Wertschätzung und Selbstführung

  • Die Situation der angestellten Hebammen hat sich weiter verschärft, die Arbeitsbelastung ist enorm. Susanne Steppat vom Deutschen Hebammenverband (DHV) rät, sich gegenüber der Geschäftsleitung zu verbünden: „Beachten Sie die Hierarchien und planen Sie strategisch. Seien Sie kreativ und visionär.“ Der DHV könne nicht zum Streik aufrufen, denn dieser sei nur erlaubt, wenn er von einer Gewerkschaft getragen wird, in dem Fall die Vereinte Dienstleistungsgewerkschaft (ver.di). Aber manche Hebammen haben bereits die Idee zu einer eigenen Gewerkschaft. Dr. med. Hans-Christoph Kühnau, Betriebsratsvorsitzender einer großen privatisierten Hamburger Klinik, rät zum Engagement im Betriebsrat, wo man hierarchiefrei, auf gleicher Ebene mit Vorgesetzten und Arbeitgeber agieren könne. Eine ganz andere Kommunikation sei möglich, aber auch Durchsetzungskraft gefordert. Kühnau: „Die meisten Direktorien sind hervorragend geschult und streben ohne Rücksicht wirtschaftlichen Erfolg an.“ Er kämpft für eine Verbesserung des Lebensarbeitsplatzes Krankenhaus mit mehr Wertschätzung.
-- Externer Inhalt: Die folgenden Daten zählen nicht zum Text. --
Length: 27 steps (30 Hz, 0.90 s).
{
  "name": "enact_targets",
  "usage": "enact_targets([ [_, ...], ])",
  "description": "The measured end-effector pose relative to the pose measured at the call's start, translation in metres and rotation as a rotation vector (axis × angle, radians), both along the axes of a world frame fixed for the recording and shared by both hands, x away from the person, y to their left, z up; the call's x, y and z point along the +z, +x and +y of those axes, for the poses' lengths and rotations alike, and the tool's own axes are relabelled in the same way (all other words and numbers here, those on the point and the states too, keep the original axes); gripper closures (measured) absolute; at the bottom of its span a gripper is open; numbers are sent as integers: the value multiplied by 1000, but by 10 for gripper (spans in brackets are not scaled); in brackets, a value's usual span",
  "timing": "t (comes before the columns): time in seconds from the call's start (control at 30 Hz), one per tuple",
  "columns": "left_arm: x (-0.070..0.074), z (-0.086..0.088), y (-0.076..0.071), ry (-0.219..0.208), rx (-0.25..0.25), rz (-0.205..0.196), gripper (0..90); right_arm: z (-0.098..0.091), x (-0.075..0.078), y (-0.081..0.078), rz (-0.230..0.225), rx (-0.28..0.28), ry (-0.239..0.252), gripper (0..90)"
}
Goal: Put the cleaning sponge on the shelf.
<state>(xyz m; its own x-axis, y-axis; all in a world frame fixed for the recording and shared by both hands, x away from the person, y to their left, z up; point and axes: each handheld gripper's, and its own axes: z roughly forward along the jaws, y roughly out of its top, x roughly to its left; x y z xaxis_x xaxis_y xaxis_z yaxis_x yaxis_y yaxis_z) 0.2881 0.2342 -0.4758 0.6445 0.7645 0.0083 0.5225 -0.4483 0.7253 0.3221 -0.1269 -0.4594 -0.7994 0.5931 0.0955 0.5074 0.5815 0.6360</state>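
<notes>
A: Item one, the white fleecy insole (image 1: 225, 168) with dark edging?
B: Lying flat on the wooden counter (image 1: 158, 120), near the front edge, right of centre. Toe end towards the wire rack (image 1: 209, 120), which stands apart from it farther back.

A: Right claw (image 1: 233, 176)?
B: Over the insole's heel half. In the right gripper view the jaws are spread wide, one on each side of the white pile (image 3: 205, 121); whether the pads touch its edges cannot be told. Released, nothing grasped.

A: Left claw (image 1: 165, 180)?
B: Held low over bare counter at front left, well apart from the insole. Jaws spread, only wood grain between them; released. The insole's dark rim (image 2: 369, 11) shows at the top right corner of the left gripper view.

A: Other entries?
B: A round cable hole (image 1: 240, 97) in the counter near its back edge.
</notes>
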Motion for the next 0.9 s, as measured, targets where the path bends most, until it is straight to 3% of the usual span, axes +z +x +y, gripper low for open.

    „Menschen wollen wirksam sein“, betont die Hebamme Margarita Klein angesichts der schwierigen Arbeitssituation vieler Hebammen. „Aufgaben erfolgreich bewältigen, etwas Gutes, Sichtbares schaffen, soziale Anerkennung finden, Anstrengung und Erholung in Balance bringen.“

    Wie wichtig Wertschätzung ist, erläutert in dieser Ausgabe auch Dr. med. Heide Otten, ehemalige Präsidentin der Internationalen Balint Föderation: „Eine einfühlsame Teamleitung mit der Fähigkeit zu kritischer Betrachtung ist gefragt. Die Mitglieder des Teams möchten sich anvertrauen können, unterstützt fühlen, ihren Horizont erweitern, von den anderen KollegInnen profitieren.“ In einer Zeit, in der der Narzissmus zugenommen habe und jeder einzelne um persönlichen Erfolg kämpfe, sei Gemeinschaftssinn immer seltener zu finden und das Risiko für Burnout zusätzlich gestiegen. Und obwohl seit 1996 das Arbeitsschutzgesetz für eine „menschengerechte Arbeitsgestaltung“ gilt, formulierte es mal ein Richter so: „Suizid ist ein ganz normales Berufsrisiko im Krankenhaus.“

    Hebammen sollten genau hinschauen, wo sie arbeiten möchten, und auf einen guten Führungsstil achten. Nur wer sich selbst führen kann, könne andere führen, so der deutsche Benediktinerpater und Betriebswirtschaftler Anselm Grün. Es gibt Führungsstile, die von diesem Anspruch weit entfernt sind. In den 1950er Jahren teilte man sie ein in Stufen von autoritär über patriarchalisch, beratend, kooperativ und partizipativ bis hin zu demokratisch. Später gab es eine Einordnung in befehlend, visionär, gefühlsorientiert, demokratisch, leitungsorientiert oder beratend. Inzwischen gibt es noch fordernd und coachend. Überzeugend angesichts dieser verwirrenden Vielfalt klingt die dialogische Führung, entwickelt in den 1990er Jahren vom Friedrich von Hardenberg Institut für Kulturwissenschaften in Heidelberg: Es geht darum, wie man frei, aber am Ganzen orientiert wirksam werden kann. Führung soll dabei zur Selbstführung werden, der einzelne Mensch soll wirklich ernstgenommen und von den anderen in seiner Entwicklung gefördert werden.